De todos ellos se habla en el libro, que presta especial atención a la gestación de Una semana en el motor de un autobús, complementando aunque sin rebasar nunca en informaciones el estupendo trabajo al respecto de Nando Cruz. También habla de Omega, quien asegura que muchos de los que aparecen tanto en el libro como en el documental hablando sobre ese disco, mienten. De aquella colaboración entre Morente y Lagartija Nick también infiere un giro en su personalidad como baterista de rock, muy dado a contratiempos y redobles fuera de tiempo, una influencia castiza, adquirida del flamenco, que venía a sumarse a su fascinación desde niño por la mística de la Semana Santa.

La soledad del baterista de fondo

Eric escribe para poner negro sobre blanco una aventura que por momentos se le antoja inconcebible, la de estar vivo. Lo hace cumpliendo con los tópicos requeridos, rememorando colocones y sobradas tóxicas sin demasiada entidad como anécdota, llamando la atención sobre las aportaciones del tío del fondo, ese al que todo el grupo da la espalda, y abundando en generalidades que no pondremos en duda, como que la industria musical de este país es un auténtico nido de víboras y ladrones.

Quemado en algunos aspectos y resuelto a enderezar otros, su compromiso parece ser solo consigo mismo, si bien se muestra muy cauto y reacio a causar molestias. Tal vez por eso la lectura de estas memorias resulta algo frustrante en sus omisiones y elipsis, donde un miembro del grupo siempre por identificar protagonizó este o aquel disparate, el propio Eric no grabó la percusión en tal o cual EP “por historias que ahora no vienen a cuento” o el bajista “Kieran decidió largarse de la banda por motivos que es mejor no desvelar”.

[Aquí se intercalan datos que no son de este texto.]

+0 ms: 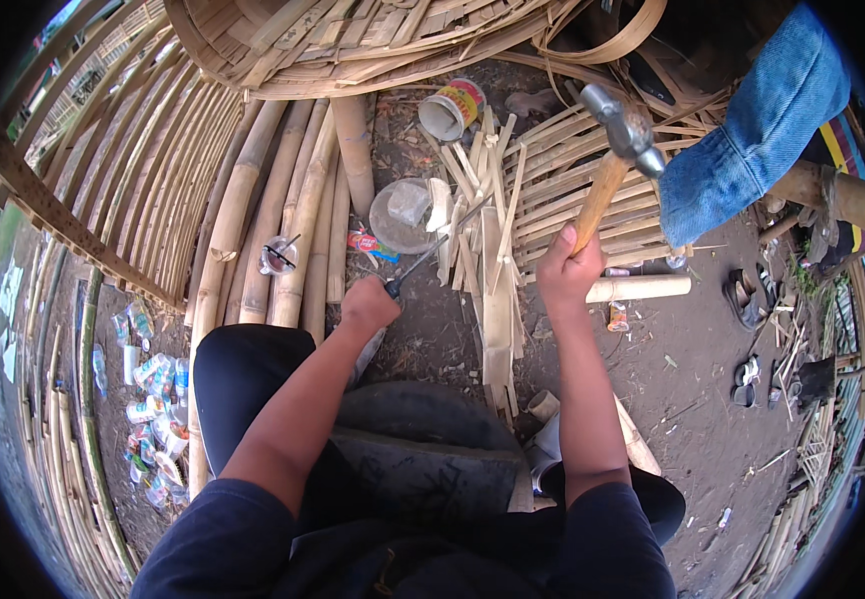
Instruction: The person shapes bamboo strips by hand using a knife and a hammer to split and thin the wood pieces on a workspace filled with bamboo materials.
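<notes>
My left hand (370,305) is closed round the dark handle of a screwdriver (421,262). Its long thin shaft slants up and right toward a bundle of split bamboo strips (495,290); whether the tip touches them I cannot tell. To the right, my right hand (565,272) grips the wooden handle of a ball-peen hammer (604,190). The hammer's metal head is raised, close to a blue denim piece (757,130) at the upper right. Beneath the hammer lies a panel of parallel bamboo slats (562,205).
Thick bamboo poles (305,235) lie left of my left hand. A round shallow container (393,232) and a tin can (444,115) stand ahead. A woven bamboo basket (353,50) hangs over the far side. Plastic cups (158,399) litter the left; sandals (742,299) lie right.
</notes>
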A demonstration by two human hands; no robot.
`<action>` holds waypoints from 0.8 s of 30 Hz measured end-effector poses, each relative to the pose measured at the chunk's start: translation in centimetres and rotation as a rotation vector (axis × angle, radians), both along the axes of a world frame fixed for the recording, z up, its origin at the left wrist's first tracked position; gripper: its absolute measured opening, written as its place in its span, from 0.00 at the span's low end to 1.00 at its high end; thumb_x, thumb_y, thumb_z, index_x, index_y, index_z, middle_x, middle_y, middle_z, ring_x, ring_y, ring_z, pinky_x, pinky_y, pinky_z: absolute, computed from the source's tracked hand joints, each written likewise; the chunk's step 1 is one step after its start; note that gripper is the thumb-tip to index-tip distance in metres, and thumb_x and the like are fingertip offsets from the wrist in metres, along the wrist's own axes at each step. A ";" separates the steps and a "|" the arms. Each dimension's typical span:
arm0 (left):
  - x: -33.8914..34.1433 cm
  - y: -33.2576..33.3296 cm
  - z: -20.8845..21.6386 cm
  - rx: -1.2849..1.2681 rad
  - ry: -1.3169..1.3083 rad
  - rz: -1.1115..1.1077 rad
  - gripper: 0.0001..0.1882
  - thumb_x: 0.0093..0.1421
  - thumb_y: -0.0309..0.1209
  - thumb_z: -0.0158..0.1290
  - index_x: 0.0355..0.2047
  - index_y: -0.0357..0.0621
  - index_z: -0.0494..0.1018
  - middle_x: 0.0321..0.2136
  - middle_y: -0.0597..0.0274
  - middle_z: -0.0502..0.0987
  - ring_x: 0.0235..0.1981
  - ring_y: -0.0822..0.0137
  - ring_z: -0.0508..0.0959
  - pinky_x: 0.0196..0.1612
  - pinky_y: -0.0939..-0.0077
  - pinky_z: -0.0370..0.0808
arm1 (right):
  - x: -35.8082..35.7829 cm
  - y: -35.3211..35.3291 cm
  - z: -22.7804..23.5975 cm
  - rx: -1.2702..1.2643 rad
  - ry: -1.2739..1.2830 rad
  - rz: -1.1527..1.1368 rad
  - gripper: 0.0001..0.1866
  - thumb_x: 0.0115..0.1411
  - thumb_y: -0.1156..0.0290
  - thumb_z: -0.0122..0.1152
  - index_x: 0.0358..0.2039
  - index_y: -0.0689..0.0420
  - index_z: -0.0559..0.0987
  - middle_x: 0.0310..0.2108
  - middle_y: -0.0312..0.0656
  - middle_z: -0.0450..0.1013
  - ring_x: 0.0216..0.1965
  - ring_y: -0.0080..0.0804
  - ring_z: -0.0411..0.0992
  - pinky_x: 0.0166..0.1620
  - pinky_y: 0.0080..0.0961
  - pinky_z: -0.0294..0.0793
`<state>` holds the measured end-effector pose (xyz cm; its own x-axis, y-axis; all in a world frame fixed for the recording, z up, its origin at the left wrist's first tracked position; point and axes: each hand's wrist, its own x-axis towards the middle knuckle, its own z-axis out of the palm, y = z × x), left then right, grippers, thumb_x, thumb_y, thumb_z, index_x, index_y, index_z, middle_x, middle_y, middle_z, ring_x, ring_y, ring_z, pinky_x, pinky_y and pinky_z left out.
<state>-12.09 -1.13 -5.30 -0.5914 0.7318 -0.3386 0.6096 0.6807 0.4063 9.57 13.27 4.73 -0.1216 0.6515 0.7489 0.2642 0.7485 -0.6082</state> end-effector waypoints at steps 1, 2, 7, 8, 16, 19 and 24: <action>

Cuatro millones de golpes es un libro de memorias que dista de ser memorable, desmañado en los retratos y perezoso en los adjetivos (brutal, alucinante o bestial se repiten sin cesar a lo largo de sus casi trescientas páginas), pero que en esa llaneza acaba por definir al personaje y hacerlo próximo. Un protagonista que también se enuncia en su carácter expeditivo y en las dificultades de una tarea autoimpuesta, la de sacar adelante unas memorias anticipadas con la perspectiva ilusoria que otorga medio siglo de vida. Una sensación acaso relacionada con el cambio de eje que supone la paternidad.